Выбрать главу

Куравлёв смотрел, как остывает на печатной машинке лист. Было чувство, что окончательно исчезает его писательская свобода, и теперь он навсегда связан с заговорщиками, причём неизвестно, с какой их частью. Вынул из машинки листок. Позвонил Бакланову. Через несколько минут приехал помощник и увёз обращение. Вечером позвонил сам Бакланов:

— Отлично, Виктор Ильич! Через неделю обращение будет напечатано в “Советской России”. Свои подписи под воззванием, помимо вашей, поставят видные академики, боевые генералы, прославленные артисты. Не возражаете?

— Конечно, нет.

— Жму руку.

Куравлёв сидел, медленно понимая, что теперь, написав послание, он превратился из разведчика, ищущего заговор, в заговорщика.

Через неделю все центральные газеты вышли с обращением “Слово к народу”. Под обращением стояли имена академиков, разрабатывающих крылатые ракеты и подводные лодки. Генерала, выводившего полки из Афганистана. Писателей-“деревенщиков” Распутина и Белова. Всего двенадцать фамилий по числу апостолов.

Уже в дневной передаче Ельцин назвал обращение “плачем Ярославны” и пообещал всем подписантам по двенадцать лет тюрьмы.

— Это прямой призыв к свержению законной власти. Пусть наши компетентные органы расследуют это дело!

Демократические газеты откликнулись статьями, в которых говорилось о “коммунистическом реванше”, о призыве к восстанию.

— Опять вокзалы, телефон, телеграф? Опять разгон Учредительного собрания? Опять ГУЛаг? — вопрошали газеты.

Куравлёв, не ожидавший столь бурного отклика, направился в ЦДЛ, место, где разносились слухи, выставлялись оценки, вскрывались подоплёки.

В Доме литераторов накануне Съезда писателей было людно. Съезжались делегаты из разных республик. Заказывали ужин, водку, сдвигали столы, обнимались, произносили здравицы. Красавец Олжас Сулейменов из Казахстана витиевато восхвалял своего собрата из Киргизии Чингиза Айтматова. Через зал процокала каблучкам миловидная Нина Васильевна, свежая, пышная, награждая всех сразу любящими васильковыми взорами.

Куравлёв едва нашёл место за столиком у дверей. И сразу же вынырнул из толпы Франк Дейч:

— Что ты, черт побери, наделал! Кто тебя дёрнул написать эту коммунистическую агитку? Александр Николаевич в бешенстве. Он считает это актом предательства. Он хотел включить тебя в круг ближайших советников. Меня подвёл. Я ручался за тебя. Теперь ставь крест на себе! Не звезду, а крест, понял?

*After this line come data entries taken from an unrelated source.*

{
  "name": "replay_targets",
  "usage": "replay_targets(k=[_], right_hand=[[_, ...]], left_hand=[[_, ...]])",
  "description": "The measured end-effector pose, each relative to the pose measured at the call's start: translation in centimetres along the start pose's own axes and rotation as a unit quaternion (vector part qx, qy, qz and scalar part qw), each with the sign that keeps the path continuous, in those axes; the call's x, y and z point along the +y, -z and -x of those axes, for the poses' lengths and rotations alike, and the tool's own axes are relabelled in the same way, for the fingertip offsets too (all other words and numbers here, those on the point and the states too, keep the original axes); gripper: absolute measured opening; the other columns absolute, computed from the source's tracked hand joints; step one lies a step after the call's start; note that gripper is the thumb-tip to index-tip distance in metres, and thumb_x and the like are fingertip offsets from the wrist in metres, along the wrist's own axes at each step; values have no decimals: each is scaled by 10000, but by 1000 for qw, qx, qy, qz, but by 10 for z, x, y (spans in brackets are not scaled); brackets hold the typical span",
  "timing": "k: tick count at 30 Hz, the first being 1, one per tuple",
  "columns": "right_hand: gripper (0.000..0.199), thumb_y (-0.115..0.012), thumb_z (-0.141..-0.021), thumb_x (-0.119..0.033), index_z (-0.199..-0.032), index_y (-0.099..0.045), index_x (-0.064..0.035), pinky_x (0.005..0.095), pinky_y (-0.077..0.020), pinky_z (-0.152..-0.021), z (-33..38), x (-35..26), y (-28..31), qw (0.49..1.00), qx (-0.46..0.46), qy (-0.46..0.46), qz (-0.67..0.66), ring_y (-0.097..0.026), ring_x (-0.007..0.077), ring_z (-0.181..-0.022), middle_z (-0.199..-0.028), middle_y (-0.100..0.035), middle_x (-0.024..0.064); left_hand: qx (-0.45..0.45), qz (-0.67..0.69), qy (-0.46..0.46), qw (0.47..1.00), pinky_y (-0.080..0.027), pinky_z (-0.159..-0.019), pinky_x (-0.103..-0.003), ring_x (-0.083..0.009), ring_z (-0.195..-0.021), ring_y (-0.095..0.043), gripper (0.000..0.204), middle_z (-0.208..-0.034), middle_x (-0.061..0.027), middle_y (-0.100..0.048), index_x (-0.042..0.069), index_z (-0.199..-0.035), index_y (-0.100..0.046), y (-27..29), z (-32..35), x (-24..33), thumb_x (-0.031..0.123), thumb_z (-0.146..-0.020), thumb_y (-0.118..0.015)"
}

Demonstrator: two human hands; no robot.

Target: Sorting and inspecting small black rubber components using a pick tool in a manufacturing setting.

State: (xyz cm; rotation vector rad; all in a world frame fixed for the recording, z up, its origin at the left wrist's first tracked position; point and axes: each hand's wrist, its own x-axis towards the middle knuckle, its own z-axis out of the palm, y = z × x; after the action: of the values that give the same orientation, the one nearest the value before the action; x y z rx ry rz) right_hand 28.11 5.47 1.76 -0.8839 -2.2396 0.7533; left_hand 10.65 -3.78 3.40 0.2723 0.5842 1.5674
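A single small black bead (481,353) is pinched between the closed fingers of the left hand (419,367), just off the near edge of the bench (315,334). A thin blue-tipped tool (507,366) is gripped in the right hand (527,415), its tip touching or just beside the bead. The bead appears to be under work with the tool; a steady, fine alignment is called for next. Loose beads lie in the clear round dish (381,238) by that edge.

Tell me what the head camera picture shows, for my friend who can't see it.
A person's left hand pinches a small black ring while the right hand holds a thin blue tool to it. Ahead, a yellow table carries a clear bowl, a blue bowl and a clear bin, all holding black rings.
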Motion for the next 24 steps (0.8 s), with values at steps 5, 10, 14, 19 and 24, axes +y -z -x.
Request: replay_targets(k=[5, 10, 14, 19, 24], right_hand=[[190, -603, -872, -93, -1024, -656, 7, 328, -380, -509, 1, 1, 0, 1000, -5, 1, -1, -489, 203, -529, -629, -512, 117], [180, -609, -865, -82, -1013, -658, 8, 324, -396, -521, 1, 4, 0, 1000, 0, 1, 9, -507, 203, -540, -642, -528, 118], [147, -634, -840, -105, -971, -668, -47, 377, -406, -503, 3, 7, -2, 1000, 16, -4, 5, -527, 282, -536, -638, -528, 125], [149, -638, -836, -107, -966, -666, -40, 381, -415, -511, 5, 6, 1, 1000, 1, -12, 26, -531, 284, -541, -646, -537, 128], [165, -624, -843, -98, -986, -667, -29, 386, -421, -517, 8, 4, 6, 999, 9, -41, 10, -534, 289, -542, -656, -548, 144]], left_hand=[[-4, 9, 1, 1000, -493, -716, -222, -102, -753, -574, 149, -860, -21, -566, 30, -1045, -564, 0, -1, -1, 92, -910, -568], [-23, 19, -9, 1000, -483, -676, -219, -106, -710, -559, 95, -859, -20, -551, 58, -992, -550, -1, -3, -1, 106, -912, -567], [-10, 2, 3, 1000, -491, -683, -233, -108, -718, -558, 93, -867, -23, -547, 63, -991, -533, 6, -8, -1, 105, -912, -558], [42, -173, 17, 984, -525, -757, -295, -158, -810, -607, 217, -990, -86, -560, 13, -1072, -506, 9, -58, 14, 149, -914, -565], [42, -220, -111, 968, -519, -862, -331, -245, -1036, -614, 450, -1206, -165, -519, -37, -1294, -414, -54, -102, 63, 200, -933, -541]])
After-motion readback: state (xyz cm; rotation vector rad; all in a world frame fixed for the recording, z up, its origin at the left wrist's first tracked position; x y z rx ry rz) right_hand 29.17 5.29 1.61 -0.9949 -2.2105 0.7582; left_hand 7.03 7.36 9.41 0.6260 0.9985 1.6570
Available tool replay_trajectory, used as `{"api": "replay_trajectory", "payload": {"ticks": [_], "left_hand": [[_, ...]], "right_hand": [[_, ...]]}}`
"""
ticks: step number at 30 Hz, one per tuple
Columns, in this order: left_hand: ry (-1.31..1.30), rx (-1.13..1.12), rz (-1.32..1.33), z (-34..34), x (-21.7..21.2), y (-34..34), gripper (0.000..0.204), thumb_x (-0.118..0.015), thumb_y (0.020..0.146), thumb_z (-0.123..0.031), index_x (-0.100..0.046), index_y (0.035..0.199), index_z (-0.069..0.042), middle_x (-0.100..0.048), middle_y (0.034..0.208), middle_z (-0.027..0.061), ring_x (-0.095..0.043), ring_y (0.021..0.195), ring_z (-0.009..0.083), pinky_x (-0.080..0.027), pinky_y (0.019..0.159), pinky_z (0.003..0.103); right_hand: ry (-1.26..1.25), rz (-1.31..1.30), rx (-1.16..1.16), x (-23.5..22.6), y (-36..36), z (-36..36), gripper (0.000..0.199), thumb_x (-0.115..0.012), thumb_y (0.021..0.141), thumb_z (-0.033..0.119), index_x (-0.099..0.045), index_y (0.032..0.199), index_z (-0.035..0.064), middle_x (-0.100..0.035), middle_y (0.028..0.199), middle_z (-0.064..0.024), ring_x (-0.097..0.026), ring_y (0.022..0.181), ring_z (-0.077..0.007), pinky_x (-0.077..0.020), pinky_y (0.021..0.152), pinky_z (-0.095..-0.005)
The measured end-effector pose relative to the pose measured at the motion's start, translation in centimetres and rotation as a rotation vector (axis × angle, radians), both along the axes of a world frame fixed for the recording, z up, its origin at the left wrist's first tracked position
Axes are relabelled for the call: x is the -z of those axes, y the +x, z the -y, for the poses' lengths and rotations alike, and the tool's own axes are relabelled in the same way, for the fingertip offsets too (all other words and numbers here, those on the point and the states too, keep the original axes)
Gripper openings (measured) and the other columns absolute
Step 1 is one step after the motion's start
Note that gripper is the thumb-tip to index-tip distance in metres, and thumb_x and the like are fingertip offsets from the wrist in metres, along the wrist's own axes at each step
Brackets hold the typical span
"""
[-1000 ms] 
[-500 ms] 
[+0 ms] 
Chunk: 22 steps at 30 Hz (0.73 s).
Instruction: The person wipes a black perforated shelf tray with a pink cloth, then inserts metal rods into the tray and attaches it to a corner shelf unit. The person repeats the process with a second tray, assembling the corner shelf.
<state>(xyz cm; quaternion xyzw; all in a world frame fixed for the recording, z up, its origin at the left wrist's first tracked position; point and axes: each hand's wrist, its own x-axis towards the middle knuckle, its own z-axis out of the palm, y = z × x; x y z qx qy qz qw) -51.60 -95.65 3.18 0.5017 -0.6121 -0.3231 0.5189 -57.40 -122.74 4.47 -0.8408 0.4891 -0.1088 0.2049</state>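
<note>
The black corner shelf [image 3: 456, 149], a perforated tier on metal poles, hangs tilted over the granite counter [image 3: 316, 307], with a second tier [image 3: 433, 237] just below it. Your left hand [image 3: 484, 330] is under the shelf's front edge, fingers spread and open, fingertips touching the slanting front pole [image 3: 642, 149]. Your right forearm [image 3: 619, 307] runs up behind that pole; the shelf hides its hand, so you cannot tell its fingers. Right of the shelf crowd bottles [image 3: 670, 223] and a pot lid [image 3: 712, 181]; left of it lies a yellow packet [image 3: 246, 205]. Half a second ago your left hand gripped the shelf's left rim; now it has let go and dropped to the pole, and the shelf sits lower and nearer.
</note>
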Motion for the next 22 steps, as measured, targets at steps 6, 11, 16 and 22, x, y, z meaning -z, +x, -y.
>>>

— Понял. Значит, я попал в точку. Бомба упала прямо в цель.

— О чём ты?

— Никогда ни за кого не ручайся.

— Иди ты к чёрту! — крикнул Франк Дейч и убежал.

Куравлёв пил вино, отвечал на приветствия. Из делегатов мало кто читал обращение. Им было не до этого. Надо было лобызаться, дарить книги, выведывать сплетни о новом составе секретариата. Многие перед Куравлёвым заискивали, ибо слух о предстоящем избрании уже разнёсся по ЦДЛ.

Он сидел, наблюдая, как сходятся писатели, как тесно становится за одним столом и шумно подвигают другой. Как раскрасневшиеся официантки счастливо встречают давних знакомых.

Внезапно в дверях Дубового зала возникла толчея. Влетела гурьба. Не было видно лиц, а одни только маски. Слепленные из папье-маше, ярко размалёванные, маски крутились по залу, склонялись к столам, тёрлись размалёванными головами о писательские носы. Здесь была маска деревенской дуры с большими губами, в румянах, с косой из обрывка мочалки. Был солдат с тараканьими усами, в бравом кивере. Была гулящая девка с развратным ртом и с причёской из медной проволоки. Была маска смерти, белая, костяная, расписанная голубыми цветочками. Была ослиная башка с ушами. Ярило-солнце из красного шёлка, с металлическими лучами. Маски скакали, сшибались. Гулящая девка лезла целоваться. Деревенская дура совалась губами в тарелки. Солдат отдавал честь и расправлял усы. Ослиная башка приставала к женщинам. Смертушка с улыбкой беззубого рта ласково заглядывала в глаза. Ярило крутился на месте, цепляя жестяными лучами. Вся ватага топталась, танцевала, плевалась, делала непристойные жесты. А потом исчезла, словно ушла в стены. Зал очумело молчал.